Author: Alayna Lazriel of Gilgamesh

Patch: 4.06 – Updated: 23 Aug 2017

 

Table of Contents

 

 

  • Introduction!

 

So you’re ready to join the Order of the Black? It’s a fine choice and with a little practice and some patience, you’ll be slinging fireballs soon enough. Black Mage has been my main job in Final Fantasy XIV since April of 2014, but I will in no way say I’m the best. I do however have 10+ years experience in MMOs, and I feel I have a good grasp of how the class works. This guide will work to answer any questions you might have about the class, give you a detailed look at each ability and how it translates to the battlefield, and give you tips and pointers to increase your skill level. But first let’s take a look at what it means to be a Black Mage and what you bring to your party.

Black Mage is a ranged, magic caster that has very high burst/spike damage while maintaining a safe distance from the enemy. It is one of the hardest hitting job in the game. That comes however at the cost of longer cast times and immobility. You are essentially a turret. When allowed to stand still, the Black Mage can devastate its target. Your role in a party is to deal high single target magic damage with very high burst damage, while also providing some decent utility. Black Mage is also one of the best multi-target damage dealers in the game. If you like seeing big damage numbers, then this is the class for you. The key to becoming efficient at the job, is learning how to effectively balance casting and movement in order to achieve as much uptime on your target as possible. But don’t worry, you’ll be given several tools along the way to help with this.

Rotations

The difficulty in playing Black Mage does not come from a long, complex rotation. In fact, it’s probably one of the easiest rotations in the game. The difficulty will lie in your ability to effectively use your skillset to minimize movement and maximize uptime.

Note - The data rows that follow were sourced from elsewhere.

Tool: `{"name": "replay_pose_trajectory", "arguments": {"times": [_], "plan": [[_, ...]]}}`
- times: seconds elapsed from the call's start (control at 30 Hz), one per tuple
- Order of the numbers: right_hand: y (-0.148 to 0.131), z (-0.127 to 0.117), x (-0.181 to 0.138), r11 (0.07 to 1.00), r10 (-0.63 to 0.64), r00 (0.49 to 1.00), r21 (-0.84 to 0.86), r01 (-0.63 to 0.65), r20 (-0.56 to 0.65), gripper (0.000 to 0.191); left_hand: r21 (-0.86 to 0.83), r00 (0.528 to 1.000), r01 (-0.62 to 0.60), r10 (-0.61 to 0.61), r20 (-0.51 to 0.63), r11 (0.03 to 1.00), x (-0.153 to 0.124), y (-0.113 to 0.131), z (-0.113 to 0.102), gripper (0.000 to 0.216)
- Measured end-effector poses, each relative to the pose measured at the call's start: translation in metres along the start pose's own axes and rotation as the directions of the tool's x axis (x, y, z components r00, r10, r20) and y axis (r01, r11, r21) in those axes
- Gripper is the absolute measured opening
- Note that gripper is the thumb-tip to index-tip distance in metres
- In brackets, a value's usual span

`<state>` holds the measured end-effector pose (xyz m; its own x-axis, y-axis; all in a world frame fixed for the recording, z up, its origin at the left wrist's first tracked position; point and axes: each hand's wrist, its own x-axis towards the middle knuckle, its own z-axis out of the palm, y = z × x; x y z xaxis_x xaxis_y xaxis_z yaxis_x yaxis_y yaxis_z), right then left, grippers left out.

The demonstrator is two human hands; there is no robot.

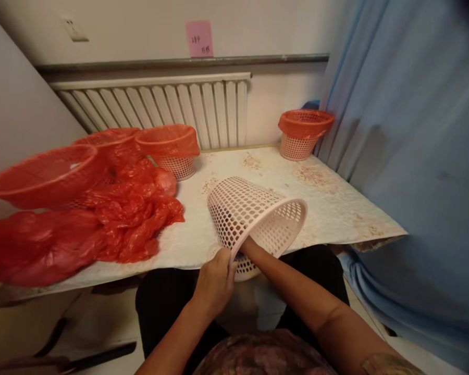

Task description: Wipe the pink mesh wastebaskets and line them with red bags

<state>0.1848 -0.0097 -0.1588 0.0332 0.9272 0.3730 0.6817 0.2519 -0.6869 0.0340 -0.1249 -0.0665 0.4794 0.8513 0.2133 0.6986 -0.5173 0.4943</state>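
A pale pink plastic wastebasket with a lattice of holes lies tilted on its side at the table's front edge, its mouth turned toward me and to the right. My left hand is closed on the rim at the lower left of the mouth. Through the mouth goes my right hand, reaching to the inner wall. Its fingers are hidden by the basket, and something dark, perhaps a cloth, shows faintly through the holes near it.
Crumpled red plastic bags cover the table's left side. Behind them stand several baskets lined with red bags, one of them a lined basket. Another lined basket stands at the back right. A blue curtain hangs along the right; a radiator lies behind.
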Motion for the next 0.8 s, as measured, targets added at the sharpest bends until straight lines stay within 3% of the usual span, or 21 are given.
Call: {"name": "replay_pose_trajectory", "arguments": {"times": [0.17, 0.27, 0.4, 0.57, 0.8], "plan": [[0.022, -0.019, -0.007, 0.987, 0.089, 0.996, -0.132, -0.09, -0.014, 0.041, 0.034, 0.999, -0.009, 0.008, 0.033, 0.999, 0.006, 0.007, -0.013, 0.01], [0.037, -0.037, -0.008, 0.946, 0.113, 0.993, -0.307, -0.1, 0.025, 0.037, -0.046, 1.0, -0.005, 0.004, -0.019, 0.999, 0.009, 0.006, -0.006, 0.013], [0.047, -0.044, -0.015, 0.915, 0.115, 0.991, -0.394, -0.082, 0.061, 0.035, -0.224, 0.993, 0.043, -0.067, -0.101, 0.974, 0.001, -0.007, 0.031, 0.016], [0.049, -0.042, -0.021, 0.924, 0.124, 0.992, -0.366, -0.114, 0.006, 0.032, -0.335, 0.996, 0.083, -0.09, -0.004, 0.939, -0.012, -0.028, 0.081, 0.01], [0.055, -0.039, -0.021, 0.926, 0.127, 0.992, -0.358, -0.124, -0.015, 0.033, -0.355, 0.995, 0.094, -0.103, -0.009, 0.93, -0.001, -0.041, 0.117, 0.023]]}}
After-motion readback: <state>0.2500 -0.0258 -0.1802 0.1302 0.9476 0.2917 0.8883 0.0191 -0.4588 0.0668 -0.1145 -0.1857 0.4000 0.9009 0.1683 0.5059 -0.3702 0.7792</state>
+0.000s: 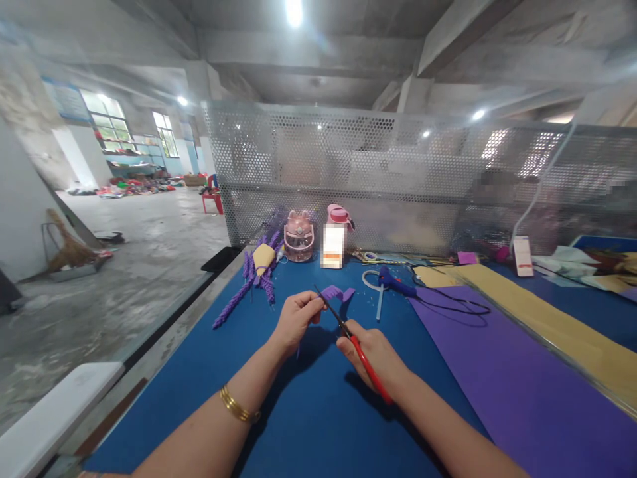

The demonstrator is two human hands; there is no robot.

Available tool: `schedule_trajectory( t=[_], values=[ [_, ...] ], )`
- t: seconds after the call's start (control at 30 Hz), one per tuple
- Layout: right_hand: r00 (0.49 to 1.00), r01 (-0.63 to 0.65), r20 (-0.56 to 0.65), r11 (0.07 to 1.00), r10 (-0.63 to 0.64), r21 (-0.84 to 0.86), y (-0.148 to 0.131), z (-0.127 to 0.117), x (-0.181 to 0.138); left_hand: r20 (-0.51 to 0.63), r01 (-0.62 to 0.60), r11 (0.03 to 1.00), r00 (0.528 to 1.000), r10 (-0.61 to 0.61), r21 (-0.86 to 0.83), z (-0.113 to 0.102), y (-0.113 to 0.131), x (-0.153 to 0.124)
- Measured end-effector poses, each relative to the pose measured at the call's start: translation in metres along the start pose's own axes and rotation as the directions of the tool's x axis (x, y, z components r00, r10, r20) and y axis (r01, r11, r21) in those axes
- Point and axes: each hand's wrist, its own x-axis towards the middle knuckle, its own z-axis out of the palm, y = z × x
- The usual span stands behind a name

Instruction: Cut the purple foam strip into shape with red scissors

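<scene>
My right hand grips a pair of red-handled scissors, whose dark blades point up and left toward my other hand. Between the pinched fingers of my left hand is a purple strip, curling out to the right past the blade tips. A thin purple end also hangs below that hand. Whether the blades touch the strip I cannot tell. To the left on the blue table lies a bundle of purple lavender-like stems with a yellow wrap.
A blue glue gun with its glue stick and black cord lies ahead to the right. Purple sheet and yellow sheet cover the right side. A pink container, a pink bottle and a phone stand before the perforated metal screen.
</scene>
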Motion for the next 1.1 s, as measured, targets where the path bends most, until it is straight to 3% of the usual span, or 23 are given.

Rotations aren’t always concrete. Every encounter in the game is different, so there can never be a “master rotation” that applies no matter the situation. You must be able to adapt. For that, the most important skill you should learn while playing FFXIV is awareness. Knowing exactly what the enemy is doing, knowing each of your party member’s location, keeping an eye on all your cooldowns and effect timers, and knowing what is going on in the environment around you. But there is a blueprint you can follow. For the sake of saving time and energy, we’ll only be focusing on the rotations for max level.

  1.  Opener

Your opener is the most important part of the fight as far as your DPS is concerned. All of your party should be using all of their buffs simultaneously, so it is where you will get your highest burst of the fight. Plus, it’s much easier to maintain a high damage output, as opposed to trying to catch up.

A good player will build his opener around the fight. No two fights are the same, so your opener could and will probably vary fight to fight. You’ll want to design your opener around the first 30 seconds (roughly) of fight mechanics. Position yourself at the safest spot in the arena before the encounter begins, figure out if you have to move during your opener and use your instant casts to compensate, and add in defensive buffs as necessary. These are all things you need to be thinking of while building your opener. The primary goal in your opener is to deal as much damage as possible in as short a time as possible. Just remember that uptime is key here.

*Disclaimer – I have not tested every variation of openers. I will continue working on these throughout the expansion and make adjustments as needed. If there are any discrepancies or something I am missing, please inform me and I will test and update as necessary.*

To see potencies of current BLM Openers, check Black Mage Openers & Data.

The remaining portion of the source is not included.